* _Problem details_
Every line with the word "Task" in it should be extracted from the data that follows.

* _Entries supplied_
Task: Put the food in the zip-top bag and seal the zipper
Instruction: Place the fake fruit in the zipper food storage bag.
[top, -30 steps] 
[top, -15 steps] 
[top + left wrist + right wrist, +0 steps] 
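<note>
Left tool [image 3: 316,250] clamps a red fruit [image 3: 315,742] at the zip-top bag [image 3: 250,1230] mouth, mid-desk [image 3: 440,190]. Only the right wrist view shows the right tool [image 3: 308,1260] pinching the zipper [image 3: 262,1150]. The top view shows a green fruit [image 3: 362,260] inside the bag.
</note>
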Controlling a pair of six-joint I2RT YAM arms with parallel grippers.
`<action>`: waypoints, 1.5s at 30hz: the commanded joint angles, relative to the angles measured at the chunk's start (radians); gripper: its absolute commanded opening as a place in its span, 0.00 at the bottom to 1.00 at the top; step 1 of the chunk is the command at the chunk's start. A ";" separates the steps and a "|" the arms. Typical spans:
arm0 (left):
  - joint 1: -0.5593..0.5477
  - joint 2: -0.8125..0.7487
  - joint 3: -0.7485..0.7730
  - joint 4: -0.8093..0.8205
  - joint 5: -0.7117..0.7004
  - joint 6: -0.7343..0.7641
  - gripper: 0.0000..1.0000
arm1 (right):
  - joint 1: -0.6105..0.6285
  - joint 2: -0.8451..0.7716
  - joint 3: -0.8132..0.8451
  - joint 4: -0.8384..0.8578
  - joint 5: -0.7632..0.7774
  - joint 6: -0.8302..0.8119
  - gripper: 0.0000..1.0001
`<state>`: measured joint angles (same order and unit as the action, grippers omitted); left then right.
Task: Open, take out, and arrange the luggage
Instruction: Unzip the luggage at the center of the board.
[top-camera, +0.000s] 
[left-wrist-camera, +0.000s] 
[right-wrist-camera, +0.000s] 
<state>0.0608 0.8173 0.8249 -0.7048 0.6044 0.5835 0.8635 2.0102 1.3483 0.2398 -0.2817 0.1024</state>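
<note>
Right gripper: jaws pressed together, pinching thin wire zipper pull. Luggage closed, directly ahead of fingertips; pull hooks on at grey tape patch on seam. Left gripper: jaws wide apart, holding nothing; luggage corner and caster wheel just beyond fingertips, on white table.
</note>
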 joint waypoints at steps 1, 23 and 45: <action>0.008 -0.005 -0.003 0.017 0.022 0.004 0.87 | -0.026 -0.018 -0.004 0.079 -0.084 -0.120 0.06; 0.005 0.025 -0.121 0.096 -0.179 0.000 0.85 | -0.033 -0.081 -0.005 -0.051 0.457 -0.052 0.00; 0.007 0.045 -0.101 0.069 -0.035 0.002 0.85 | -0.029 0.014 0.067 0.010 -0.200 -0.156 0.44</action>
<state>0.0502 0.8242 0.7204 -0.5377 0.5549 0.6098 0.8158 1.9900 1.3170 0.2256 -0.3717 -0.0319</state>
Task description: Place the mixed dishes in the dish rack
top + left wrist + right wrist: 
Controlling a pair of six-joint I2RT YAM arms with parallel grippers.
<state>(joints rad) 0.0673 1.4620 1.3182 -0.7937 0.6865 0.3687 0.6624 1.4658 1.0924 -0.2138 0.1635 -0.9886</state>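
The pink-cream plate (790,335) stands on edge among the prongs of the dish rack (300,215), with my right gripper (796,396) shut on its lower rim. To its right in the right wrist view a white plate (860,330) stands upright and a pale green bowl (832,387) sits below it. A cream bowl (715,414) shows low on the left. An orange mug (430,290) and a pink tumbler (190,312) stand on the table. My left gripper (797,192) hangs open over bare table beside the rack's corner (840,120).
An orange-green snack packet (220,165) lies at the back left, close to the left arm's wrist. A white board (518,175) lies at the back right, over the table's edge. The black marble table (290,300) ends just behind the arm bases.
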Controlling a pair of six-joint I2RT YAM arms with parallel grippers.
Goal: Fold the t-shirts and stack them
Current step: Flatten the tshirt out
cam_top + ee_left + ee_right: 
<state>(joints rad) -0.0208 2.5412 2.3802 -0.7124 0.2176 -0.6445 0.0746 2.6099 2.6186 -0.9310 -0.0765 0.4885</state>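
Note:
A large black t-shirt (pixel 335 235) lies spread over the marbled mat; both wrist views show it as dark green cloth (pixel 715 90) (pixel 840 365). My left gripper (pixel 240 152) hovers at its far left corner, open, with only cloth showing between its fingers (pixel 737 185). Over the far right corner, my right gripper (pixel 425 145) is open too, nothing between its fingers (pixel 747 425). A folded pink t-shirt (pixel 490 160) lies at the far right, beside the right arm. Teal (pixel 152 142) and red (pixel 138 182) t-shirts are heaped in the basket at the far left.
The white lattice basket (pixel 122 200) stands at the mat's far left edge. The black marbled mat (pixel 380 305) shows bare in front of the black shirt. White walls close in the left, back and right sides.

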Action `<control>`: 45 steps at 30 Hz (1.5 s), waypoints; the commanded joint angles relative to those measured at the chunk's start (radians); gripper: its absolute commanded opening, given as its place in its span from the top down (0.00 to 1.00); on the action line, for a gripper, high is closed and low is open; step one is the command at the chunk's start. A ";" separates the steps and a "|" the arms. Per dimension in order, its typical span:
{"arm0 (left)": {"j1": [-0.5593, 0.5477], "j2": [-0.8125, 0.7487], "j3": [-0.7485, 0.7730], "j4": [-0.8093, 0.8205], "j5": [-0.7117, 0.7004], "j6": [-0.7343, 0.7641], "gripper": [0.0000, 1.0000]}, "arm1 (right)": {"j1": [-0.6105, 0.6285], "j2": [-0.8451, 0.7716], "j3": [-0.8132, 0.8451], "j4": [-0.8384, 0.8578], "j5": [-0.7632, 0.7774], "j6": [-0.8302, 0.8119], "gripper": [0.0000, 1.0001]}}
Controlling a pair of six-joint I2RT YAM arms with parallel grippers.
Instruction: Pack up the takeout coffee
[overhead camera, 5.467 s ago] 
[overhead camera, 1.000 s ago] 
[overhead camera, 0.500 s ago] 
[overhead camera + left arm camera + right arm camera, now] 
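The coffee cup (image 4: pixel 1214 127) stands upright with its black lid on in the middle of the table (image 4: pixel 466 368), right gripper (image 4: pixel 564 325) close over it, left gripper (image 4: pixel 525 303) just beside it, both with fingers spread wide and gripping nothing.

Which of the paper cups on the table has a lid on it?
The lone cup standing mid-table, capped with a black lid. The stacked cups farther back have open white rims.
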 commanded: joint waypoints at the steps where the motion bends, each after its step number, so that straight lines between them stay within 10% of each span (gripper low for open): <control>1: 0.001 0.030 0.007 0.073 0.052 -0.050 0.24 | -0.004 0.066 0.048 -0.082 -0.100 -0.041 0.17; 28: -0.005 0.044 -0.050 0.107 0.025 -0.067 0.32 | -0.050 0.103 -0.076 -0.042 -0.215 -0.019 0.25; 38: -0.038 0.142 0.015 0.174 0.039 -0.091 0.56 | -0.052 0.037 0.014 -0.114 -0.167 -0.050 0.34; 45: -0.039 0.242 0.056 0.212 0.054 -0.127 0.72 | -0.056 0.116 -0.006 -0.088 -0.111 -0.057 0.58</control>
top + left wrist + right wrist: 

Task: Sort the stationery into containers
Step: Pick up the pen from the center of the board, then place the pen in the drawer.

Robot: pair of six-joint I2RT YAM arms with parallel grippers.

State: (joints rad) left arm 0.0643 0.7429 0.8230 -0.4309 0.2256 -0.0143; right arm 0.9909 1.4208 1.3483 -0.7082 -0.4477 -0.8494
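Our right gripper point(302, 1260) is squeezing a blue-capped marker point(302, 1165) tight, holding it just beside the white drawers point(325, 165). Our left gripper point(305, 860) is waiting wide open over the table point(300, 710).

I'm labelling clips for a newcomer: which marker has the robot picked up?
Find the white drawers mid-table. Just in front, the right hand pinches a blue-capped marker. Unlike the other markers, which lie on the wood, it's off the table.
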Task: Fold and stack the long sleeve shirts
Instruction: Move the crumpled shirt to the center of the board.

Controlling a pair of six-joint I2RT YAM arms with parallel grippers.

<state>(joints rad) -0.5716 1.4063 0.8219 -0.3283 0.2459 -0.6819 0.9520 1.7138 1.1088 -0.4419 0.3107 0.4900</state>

* _Result below_
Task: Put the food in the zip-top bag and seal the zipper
Task: Open, take out, and arrange the luggage
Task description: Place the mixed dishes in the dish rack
Task: Sort the stationery into containers
Task: Fold and stack the long sleeve shirts

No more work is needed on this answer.